◆ THE PROBLEM:
Look through the data below for the line with "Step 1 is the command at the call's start" and the line with "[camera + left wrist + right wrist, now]", then transcribe exactly from the first through the second, leaving out all pictures.
[PROVIDED DATA — start]
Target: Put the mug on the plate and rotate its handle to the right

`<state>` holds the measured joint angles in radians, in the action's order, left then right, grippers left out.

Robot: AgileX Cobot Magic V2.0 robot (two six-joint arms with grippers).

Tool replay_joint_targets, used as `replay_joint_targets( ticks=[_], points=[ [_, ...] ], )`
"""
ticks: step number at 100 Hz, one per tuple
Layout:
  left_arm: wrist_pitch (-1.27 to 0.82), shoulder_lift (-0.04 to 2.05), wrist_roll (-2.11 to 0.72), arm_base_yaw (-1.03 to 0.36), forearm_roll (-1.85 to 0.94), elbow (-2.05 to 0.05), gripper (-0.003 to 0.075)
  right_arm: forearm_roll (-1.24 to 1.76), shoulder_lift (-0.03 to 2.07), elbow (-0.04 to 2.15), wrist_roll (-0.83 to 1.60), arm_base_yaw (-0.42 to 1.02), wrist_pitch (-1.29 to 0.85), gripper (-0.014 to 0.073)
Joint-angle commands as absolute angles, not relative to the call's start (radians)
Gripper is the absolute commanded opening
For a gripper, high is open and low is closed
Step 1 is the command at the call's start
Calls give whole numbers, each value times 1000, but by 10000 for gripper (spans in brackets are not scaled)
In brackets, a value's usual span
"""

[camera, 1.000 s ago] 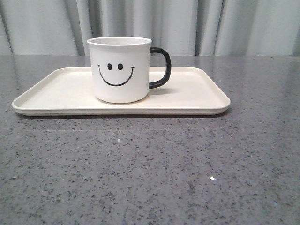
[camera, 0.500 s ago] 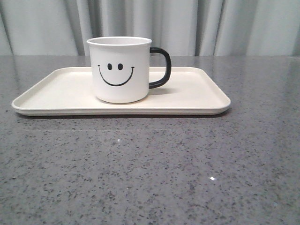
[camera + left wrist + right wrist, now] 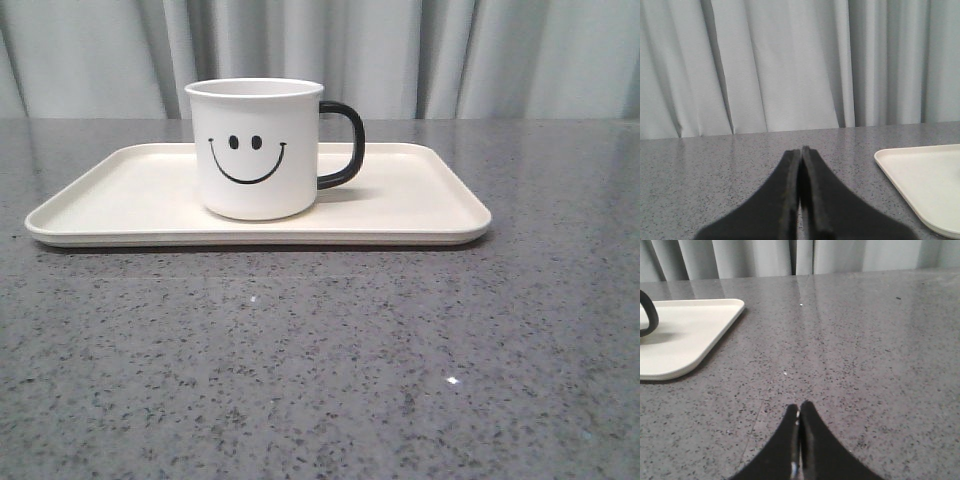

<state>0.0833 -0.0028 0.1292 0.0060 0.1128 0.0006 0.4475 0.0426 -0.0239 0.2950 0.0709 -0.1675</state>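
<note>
Bench: grey speckled stone bench (image 3: 320, 360), bare and wide in front of and to either side of the tray.
Plate: large flat cream rectangular plate (image 3: 420, 205) with rounded corners and a low rim, lying well in from the near bench edge.
Mug: white cylindrical mug (image 3: 257, 150) with a black smiley, upright on the plate, left of its middle.
Handle: glossy black loop handle (image 3: 345, 145), pointing right.
Left claw (image 3: 801, 152): closed, empty, beside the plate's corner.
Right claw (image 3: 799, 410): closed, empty, over bare bench.
Change: none; mug and plate lie as a second ago.
</note>
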Motion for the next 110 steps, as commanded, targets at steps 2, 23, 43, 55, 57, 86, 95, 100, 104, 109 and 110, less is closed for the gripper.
replay_joint_targets(
  ticks=[2,23,43,55,57,86,95,100,104,109,110],
  points=[
    [158,-33,139,8,102,10,-20,331,51,-14,179,73,-77,-111],
    [158,-33,139,8,102,10,-20,291,51,-28,154,73,-56,-111],
    [158,-33,139,8,102,10,-20,287,50,-28,154,73,-36,-111],
    [158,-33,139,8,102,10,-20,284,22,-28,154,73,-40,-111],
    [158,-33,139,8,102,10,-20,283,16,-28,155,73,-43,-111],
    [158,-33,139,8,102,10,-20,277,-19,-28,156,73,-42,-111],
    [158,-33,139,8,102,10,-20,277,-31,-28,156,73,-44,-111],
    [158,-33,139,8,102,10,-20,277,-31,-28,156,73,-45,-111],
    [158,-33,139,8,102,10,-20,277,-31,-28,156,73,-46,-111],
    [158,-33,139,8,102,10,-20,277,-31,-28,156,73,-48,-111],
    [158,-33,139,8,102,10,-20,277,-31,-28,156,73,-48,-111]
  ],
)
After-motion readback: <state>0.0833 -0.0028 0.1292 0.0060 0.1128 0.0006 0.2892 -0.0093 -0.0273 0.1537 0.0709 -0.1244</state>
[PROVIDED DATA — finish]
◆ EXERCISE RESPONSE:
Step 1 is the command at the call's start
Calls give whole numbers, each value times 1000, but by 10000 for gripper (spans in brackets are not scaled)
In brackets, a value's usual span
"""

[camera, 1.000 s ago] 
[camera, 0.500 s ago] 
[camera + left wrist + right wrist, now] 

Reply complete, and nothing else is required.